[Requirement]: Copy out each line below verbatim, skipping any picture.

[Information provided]:
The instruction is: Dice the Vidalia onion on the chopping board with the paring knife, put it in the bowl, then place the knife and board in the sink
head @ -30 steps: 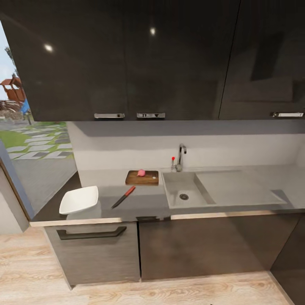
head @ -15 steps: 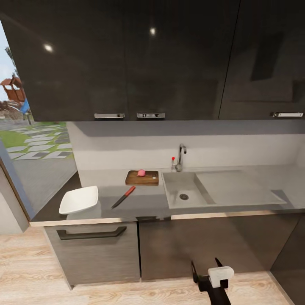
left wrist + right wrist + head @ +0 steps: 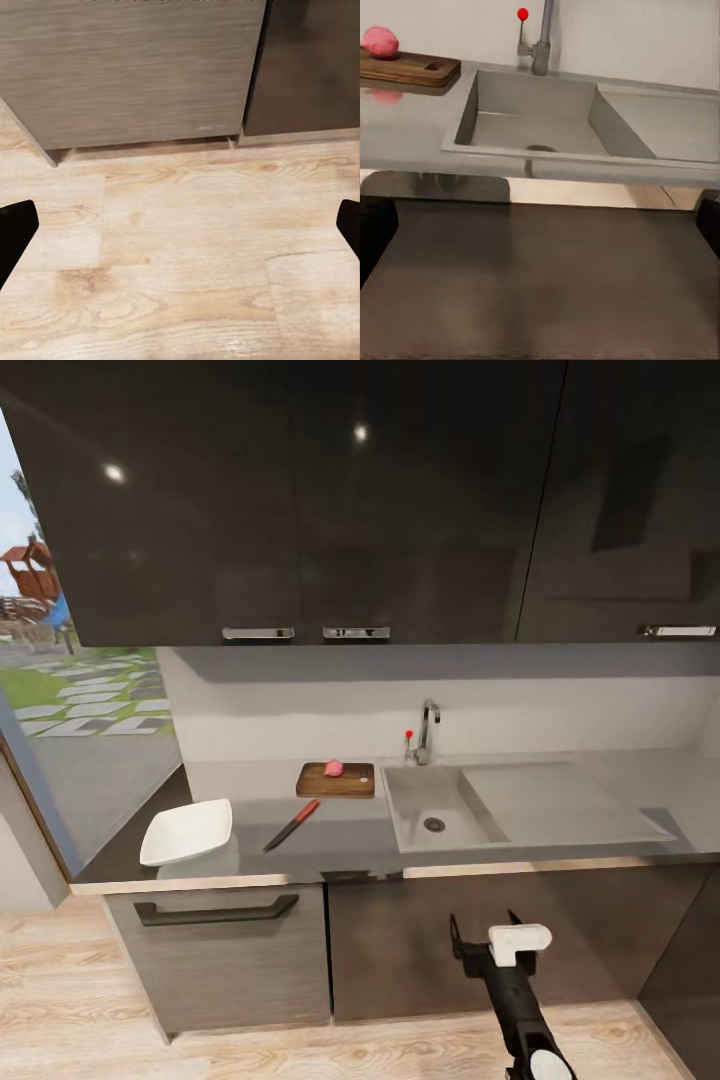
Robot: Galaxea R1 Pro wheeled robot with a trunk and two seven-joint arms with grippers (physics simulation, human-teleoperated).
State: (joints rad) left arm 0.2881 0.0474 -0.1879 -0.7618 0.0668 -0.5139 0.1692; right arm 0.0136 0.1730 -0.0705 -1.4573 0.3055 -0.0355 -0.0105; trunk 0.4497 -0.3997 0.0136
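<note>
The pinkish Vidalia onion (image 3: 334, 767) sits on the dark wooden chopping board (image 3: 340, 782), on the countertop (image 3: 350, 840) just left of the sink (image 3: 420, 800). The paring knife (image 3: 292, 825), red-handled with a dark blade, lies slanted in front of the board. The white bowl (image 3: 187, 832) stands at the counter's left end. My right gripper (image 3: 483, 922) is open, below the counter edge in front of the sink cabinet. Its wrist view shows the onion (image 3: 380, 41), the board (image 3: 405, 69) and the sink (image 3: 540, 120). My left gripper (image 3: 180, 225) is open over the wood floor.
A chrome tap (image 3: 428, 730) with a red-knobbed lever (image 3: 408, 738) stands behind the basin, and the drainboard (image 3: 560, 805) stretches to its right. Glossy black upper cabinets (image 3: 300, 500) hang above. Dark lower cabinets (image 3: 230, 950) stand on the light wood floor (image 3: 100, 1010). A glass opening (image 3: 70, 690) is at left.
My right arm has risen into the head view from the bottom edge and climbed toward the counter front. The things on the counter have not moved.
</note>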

[Expected output]:
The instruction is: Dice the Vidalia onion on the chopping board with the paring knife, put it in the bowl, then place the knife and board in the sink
head @ -30 steps: 
head @ -15 steps: 
left wrist + right wrist + head @ +0 steps: 
Robot: Galaxea R1 Pro wheeled robot with a trunk and two seven-joint arms with grippers (physics simulation, human-teleoperated).
State: (joints rad) left arm 0.2881 0.0474 -0.1879 -0.7618 0.0668 -0.5139 0.1692; right arm 0.0136 0.1730 -0.0705 -1.4573 0.3055 -0.0355 -0.0105; trunk 0.4497 -0.3997 0.0136
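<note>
The pinkish Vidalia onion (image 3: 334, 767) sits on the dark wooden chopping board (image 3: 340, 782), on the countertop (image 3: 350, 840) just left of the sink (image 3: 420, 800). The paring knife (image 3: 292, 825), red-handled with a dark blade, lies slanted in front of the board. The white bowl (image 3: 187, 832) stands at the counter's left end. My right gripper (image 3: 483, 922) is open, below the counter edge in front of the sink cabinet. Its wrist view shows the onion (image 3: 380, 41), the board (image 3: 405, 69) and the sink (image 3: 540, 120). My left gripper (image 3: 180, 225) is open over the wood floor.
A chrome tap (image 3: 428, 730) with a red-knobbed lever (image 3: 408, 738) stands behind the basin, and the drainboard (image 3: 560, 805) stretches to its right. Glossy black upper cabinets (image 3: 300, 500) hang above. Dark lower cabinets (image 3: 230, 950) stand on the light wood floor (image 3: 100, 1010). A glass opening (image 3: 70, 690) is at left.
My right arm has risen into the head view from the bottom edge and climbed toward the counter front. The things on the counter have not moved.
</note>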

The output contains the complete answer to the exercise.